What is the REST-API?
The early history of the web began in the early 1980s in Switzerland at the CERN physics lab. Tim Berners‑Lee wrote a system called Enquire to help him keep track of different people, projects, and computers that were being used.
That first program didn’t have any network connectivity, but it managed data as multiple documents that were connected via hyperlinks (today’s URLs - unique resource locators). URLs, were called UDIs, or Universal Document Identifiers.
In the 1990s approached, Sir Tim Berners‑Lee created Hypertext Markup Language (HTML) to build a web page on the internet. HTML was both a browser and an editor. To transfer information from one source to another HTTP (Hyper Text Transfer Protocol) a feature‑rich protocol was developed.
Sequentially, the URL came first then HTTP and finally HTML. Even then, the adoption of sharing of documents was growing so fast that the term “breaking the internet” was a thing as far back as the 1990s.
REST, an acryonynm for Representational State Transfer, was coined by Roy Fielding as a part of his PhD dissertation. Fielding conceived of REST as a way of describing system architecture of the web.as part of his remit to develop formal standards around the transfer of information with URLs, HTTP, and HTML across the web at CERN.
There are several protocols- HTTP & HTTPS (secureHTTP)/ File Transfer Protocol & SFTP(secure FTP)/ SSH (secure shell)- which can be used over the internet, TPM (Trusted Platform Module) is a secure cryptoprocessor in the developed in the early 2000s, to create a “chain of trust”.
REST, is an architectural style described by Fielding to set up a framework for evaluating networking and transfer of data from one point to another. The destination for this data is also known as an API-endpoint. The start is with the request made by the browser.
REST describes how the running of the request-response system works. As it is an evaluation process, Fielding looks at design choices available at the time and the impact it had - postive, negative or neutral on operating the system. He therefore outlined the possibilites and the constraints of the system on performance, scalability, extensibility.
Therefore, in essence, REST was a description of how component parts of the web interact with each other in a networked system outlining both constraints and possibilities for improvement and the evolution of the web.
What are the guiding principles of REST?
In his outline of what REST is and is not, Fielding did not take into account operating systems, the plurality of devices and future disruptors. What he did describe was latency, or the time it takes for data to pass from one point on a network to another, and its relationship with data transfer.
In that sense, some of the guiding principles of REST are timeless. He also said REST was largely about the architecture and protocols for the internet and may not be interoperable with other types of data transfer and networking systems.

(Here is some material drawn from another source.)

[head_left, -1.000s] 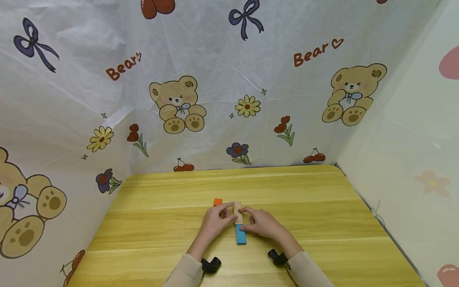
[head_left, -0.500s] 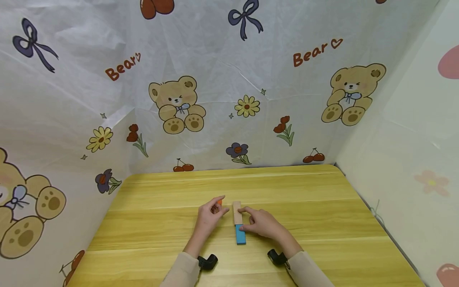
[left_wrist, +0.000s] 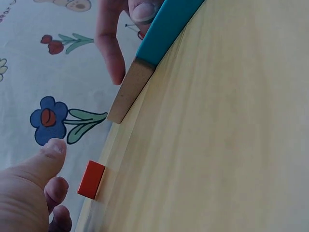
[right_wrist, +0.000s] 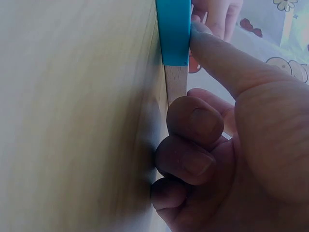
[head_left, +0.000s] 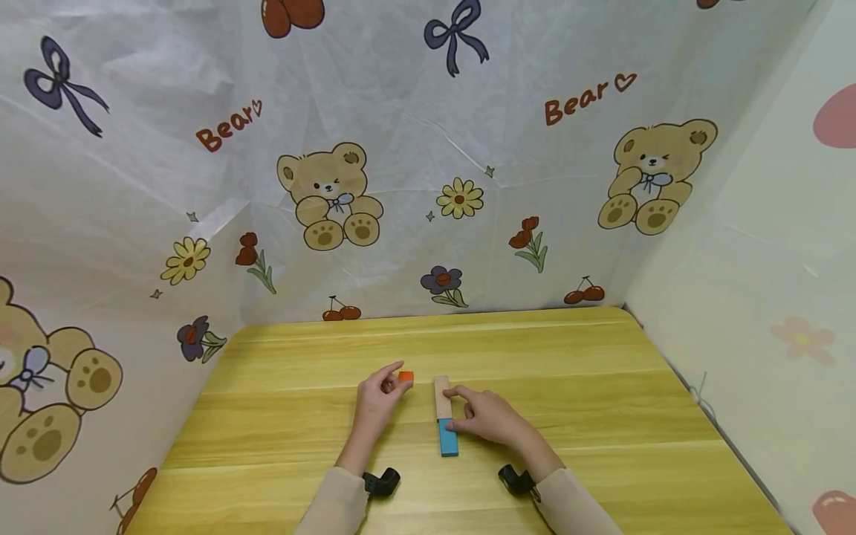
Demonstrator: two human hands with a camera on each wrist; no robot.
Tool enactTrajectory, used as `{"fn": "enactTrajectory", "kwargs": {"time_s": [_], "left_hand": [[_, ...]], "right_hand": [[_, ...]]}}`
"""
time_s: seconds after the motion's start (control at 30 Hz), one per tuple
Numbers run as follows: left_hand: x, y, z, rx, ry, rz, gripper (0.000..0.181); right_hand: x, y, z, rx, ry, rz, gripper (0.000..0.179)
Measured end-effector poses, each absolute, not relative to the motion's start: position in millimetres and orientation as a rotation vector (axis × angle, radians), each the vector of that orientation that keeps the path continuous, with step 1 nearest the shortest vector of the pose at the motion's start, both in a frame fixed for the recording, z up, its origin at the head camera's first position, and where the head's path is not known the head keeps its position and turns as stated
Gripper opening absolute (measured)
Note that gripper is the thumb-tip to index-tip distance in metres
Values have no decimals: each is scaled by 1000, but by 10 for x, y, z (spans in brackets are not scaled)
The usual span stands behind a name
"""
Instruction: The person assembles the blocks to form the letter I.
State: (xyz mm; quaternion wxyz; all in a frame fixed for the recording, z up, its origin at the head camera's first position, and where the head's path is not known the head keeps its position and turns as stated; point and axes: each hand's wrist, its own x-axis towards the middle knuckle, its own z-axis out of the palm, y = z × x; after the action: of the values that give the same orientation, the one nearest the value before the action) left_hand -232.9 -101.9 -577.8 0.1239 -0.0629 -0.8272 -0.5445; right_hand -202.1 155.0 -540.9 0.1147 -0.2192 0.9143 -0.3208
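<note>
A blue block (head_left: 449,438) and a plain wooden block (head_left: 443,397) lie end to end in a line on the table, the wooden one farther away. My right hand (head_left: 493,416) rests over them: its index fingertip touches the wooden block, and its thumb (right_wrist: 212,50) lies on the top of the blue block. The other fingers (right_wrist: 186,159) are folded in beside the blocks. Left of this row sits a small orange-red block (head_left: 406,377). My left hand (head_left: 377,394) is right beside it, thumb and index finger spread apart, holding nothing.
The wood-grain table (head_left: 568,371) reaches back to a white cloth wall (head_left: 401,282) printed with bears and flowers. Another pale wall (head_left: 769,260) rises along the right edge. Black wrist cameras (head_left: 383,483) sit on both wrists.
My left hand has moved left, from beside the wooden block to the orange-red block, briefly covering part of it. My right hand and the row of blocks have stayed in place.
</note>
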Motion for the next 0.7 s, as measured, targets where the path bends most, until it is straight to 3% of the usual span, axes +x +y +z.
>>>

For REST to scale without breaking the system (death by success), Fielding outlined the framework within which his assumptions would work and scale effectively. Scale, could evolve with the addition of intermediaries - middleware, and other addons that he couldn’t possibly foresee, but allowed room for evolution.
He described the framework in terms of paradigms - or examples, patterns - it was a theoretical framework to explain the nature of REST APIs and what would encourage them to flourish or flounder.
1. The client-server paradigm
The first principle of REST is it needs a user via a peice of software to initiate - the request is the client. There needs to be another peice of software that listens to the incoming request and and responds to the request - the server.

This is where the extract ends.